Sunday, 22 de December de 2024 ISSN 1519-7670 - Ano 24 - nº 1319

Manifesto contra o criacionismo

Um grupo de 30 cientistas, entre eles Richard Dawkins e David Attenborough, assinou uma petição defendendo a ideia de que a teoria da evolução deve ser ensinada às crianças a partir dos cinco anos. Em carta ao governo britânico, o grupo pede “o combate às aulas de criacionismo nas escolas”. Para esse grupo, o criacionismo teria ganhado espaço com sua “nova roupagem” que, para eles, é a teoria do design inteligente. Segundo reportagem publicada no jornal O Globo, “a teoria científica de Darwin, internacionalmente aceita, sustenta que todos os seres vivos se desenvolveram a partir de organismos primitivos por meio de mutações genéticas aleatórias e de um processo chamado de seleção natural – em que as espécies mais bem adaptadas sobrevivem”. Dawkins, em texto publicado no jornal Times, afirma que “a evolução é uma explicação para a existência verdadeiramente satisfatória e completa; suspeito que isso seja algo que uma criança possa apreciar desde muito nova”.

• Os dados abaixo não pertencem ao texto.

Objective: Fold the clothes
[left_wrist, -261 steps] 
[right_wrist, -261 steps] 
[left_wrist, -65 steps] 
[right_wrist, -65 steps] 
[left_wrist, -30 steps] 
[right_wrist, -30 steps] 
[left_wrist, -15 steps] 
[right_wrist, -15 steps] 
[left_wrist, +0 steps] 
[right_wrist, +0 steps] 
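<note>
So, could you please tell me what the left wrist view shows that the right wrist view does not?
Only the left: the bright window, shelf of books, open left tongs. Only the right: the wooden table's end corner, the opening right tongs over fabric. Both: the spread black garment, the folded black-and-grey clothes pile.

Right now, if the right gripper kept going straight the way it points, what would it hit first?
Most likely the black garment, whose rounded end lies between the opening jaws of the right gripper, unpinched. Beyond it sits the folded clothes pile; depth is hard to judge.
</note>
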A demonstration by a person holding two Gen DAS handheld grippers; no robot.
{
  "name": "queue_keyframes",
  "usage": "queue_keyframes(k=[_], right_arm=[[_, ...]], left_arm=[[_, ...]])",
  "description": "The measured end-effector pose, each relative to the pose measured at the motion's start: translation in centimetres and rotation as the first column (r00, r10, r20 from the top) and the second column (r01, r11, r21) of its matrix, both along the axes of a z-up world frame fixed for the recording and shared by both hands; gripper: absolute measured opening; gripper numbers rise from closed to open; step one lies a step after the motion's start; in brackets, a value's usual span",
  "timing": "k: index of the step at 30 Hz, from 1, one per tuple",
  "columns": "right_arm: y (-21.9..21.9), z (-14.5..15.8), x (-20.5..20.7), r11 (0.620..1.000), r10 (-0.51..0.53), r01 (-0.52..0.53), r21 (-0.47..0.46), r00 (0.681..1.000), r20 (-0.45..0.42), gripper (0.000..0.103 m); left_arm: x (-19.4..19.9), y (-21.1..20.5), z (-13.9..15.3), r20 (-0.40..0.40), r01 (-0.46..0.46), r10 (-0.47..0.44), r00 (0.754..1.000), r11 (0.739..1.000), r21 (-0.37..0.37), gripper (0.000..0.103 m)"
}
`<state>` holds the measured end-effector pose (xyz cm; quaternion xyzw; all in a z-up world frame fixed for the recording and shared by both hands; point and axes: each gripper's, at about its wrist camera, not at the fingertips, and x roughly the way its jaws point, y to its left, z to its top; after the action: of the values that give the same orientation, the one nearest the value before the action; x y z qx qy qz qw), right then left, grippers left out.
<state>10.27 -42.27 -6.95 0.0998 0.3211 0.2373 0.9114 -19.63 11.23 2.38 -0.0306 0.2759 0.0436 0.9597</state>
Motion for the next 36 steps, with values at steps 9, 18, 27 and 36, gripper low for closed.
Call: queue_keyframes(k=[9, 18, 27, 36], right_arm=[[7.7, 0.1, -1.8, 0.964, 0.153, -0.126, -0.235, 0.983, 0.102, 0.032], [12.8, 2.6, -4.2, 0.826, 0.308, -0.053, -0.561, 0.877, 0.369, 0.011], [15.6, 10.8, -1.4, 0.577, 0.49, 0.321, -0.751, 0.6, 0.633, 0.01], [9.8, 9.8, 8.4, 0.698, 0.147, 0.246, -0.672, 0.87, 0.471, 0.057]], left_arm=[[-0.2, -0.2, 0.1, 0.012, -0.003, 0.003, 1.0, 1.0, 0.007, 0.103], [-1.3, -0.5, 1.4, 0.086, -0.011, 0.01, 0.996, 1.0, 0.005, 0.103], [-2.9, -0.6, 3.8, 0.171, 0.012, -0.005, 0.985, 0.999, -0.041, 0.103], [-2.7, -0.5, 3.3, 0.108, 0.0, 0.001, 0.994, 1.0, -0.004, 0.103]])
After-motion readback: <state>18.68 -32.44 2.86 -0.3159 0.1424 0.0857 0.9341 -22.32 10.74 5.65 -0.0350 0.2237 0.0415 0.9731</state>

Chamar Dawkins de “cientista proeminente” (como faz a matéria de O Globo) é forçar a barra. Há quantos anos ele não põe os pés num laboratório? Que descoberta ou pesquisa científica ele fez? O neoateístaultradarwinista-mor vive da venda de seus livros polêmicos e, certamente, de sua aposentadoria de ex-professor universitário. Ele não faz ciência, apenas divulga estridentemente seu naturalismo filosófico antiteísta e anticriacionista por meio de livros, campanhas mal-educadase, inclusive, acampamentos para doutrinação de crianças. (Aliás, o último livro dele para crianças tem como título The Magic of Reality. Isso é muito estranho porque, anos atrás, o biólogo que também escreveu Deus, um Delírio, disse que ensinar religião para crianças é como praticar estupro. Mas ele pode ensinar ateísmo travestido de ciência?)

Extrapolação metafísica

A verdade é que o próprio Dawkins admiteque foi por razões filosóficas e não científicas que ele se sentiu atraído para a ciência: “My interest in biology was pretty much always on the philosophical side”, ele disse, listando a seguir as questões essenciais que o guiaram: “Why do we exist, why are we here, what is it all about?” Essas são questões metafísicas e não necessariamente científicas. Mas misturar as coisas parece atitude comum no pensamento e nos textos do britânico.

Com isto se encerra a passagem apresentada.